Exercise goal
At the line with "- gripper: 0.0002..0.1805", start copying; carry on through the last line of the material below, exactly as written, and stop there.

Stored data
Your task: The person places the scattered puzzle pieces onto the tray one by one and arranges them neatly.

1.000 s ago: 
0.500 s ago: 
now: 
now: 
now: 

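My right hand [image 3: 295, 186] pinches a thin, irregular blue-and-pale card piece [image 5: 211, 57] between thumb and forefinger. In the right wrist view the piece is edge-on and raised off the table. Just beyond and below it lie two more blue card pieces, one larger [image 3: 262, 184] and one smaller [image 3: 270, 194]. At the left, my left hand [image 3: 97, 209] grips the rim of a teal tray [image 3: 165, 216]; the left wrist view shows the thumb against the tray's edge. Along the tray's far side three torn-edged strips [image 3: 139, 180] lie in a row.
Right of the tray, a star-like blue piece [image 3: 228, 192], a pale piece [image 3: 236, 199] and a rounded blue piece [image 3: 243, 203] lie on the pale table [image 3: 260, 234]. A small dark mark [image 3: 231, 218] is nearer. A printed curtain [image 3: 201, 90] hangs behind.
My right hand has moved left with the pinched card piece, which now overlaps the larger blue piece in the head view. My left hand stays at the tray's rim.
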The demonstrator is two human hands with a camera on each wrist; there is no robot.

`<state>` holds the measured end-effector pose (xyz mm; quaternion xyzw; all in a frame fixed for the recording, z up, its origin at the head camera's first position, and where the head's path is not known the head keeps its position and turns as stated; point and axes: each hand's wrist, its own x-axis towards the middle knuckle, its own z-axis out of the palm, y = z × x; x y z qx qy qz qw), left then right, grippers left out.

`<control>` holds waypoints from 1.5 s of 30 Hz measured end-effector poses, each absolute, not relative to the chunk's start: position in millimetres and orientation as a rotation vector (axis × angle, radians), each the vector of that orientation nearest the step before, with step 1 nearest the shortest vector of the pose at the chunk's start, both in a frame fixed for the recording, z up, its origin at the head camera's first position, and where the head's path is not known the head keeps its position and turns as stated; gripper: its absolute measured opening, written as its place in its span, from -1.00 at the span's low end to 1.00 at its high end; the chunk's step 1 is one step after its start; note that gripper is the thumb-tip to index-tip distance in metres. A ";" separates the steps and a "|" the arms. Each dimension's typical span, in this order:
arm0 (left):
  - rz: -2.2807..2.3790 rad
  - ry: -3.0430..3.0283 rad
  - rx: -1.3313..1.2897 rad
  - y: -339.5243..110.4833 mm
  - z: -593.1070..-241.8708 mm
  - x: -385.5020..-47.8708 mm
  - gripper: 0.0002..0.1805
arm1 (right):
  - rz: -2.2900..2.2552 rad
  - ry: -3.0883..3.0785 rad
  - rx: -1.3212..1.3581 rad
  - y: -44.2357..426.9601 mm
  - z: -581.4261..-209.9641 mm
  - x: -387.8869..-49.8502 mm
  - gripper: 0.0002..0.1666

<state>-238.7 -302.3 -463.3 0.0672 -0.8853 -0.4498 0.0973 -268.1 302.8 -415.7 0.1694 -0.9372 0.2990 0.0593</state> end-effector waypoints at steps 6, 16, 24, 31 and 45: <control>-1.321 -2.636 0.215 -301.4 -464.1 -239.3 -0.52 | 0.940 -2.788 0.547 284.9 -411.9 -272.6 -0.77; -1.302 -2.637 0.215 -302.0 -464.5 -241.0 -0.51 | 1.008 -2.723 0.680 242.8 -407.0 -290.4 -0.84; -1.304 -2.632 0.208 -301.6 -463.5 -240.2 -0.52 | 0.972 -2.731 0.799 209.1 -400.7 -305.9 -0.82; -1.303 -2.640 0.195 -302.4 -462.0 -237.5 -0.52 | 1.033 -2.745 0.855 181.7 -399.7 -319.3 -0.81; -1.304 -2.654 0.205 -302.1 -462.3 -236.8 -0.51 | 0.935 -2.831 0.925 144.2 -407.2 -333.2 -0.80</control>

Answer to this exercise
  - gripper: 0.0002..0.1805
arm1 (right):
  - rz: -2.2900..2.2552 rad
  - ry: -3.0883..3.0785 rad
  - rx: -1.3212..1.3581 rad
  - y: -44.2357..426.9601 mm
  - z: -581.4261..-209.9641 mm
  - x: -387.8869..-49.8502 mm
  - gripper: 0.0002..0.1666

<state>-238.7 -302.3 -463.3 0.0672 -0.8853 -0.4498 0.0973 -268.1 302.8 -415.7 0.1694 -0.9372 0.2990 0.0593</state> end-effector waypoints at steps 6, 16, 24, 31 and 45: <control>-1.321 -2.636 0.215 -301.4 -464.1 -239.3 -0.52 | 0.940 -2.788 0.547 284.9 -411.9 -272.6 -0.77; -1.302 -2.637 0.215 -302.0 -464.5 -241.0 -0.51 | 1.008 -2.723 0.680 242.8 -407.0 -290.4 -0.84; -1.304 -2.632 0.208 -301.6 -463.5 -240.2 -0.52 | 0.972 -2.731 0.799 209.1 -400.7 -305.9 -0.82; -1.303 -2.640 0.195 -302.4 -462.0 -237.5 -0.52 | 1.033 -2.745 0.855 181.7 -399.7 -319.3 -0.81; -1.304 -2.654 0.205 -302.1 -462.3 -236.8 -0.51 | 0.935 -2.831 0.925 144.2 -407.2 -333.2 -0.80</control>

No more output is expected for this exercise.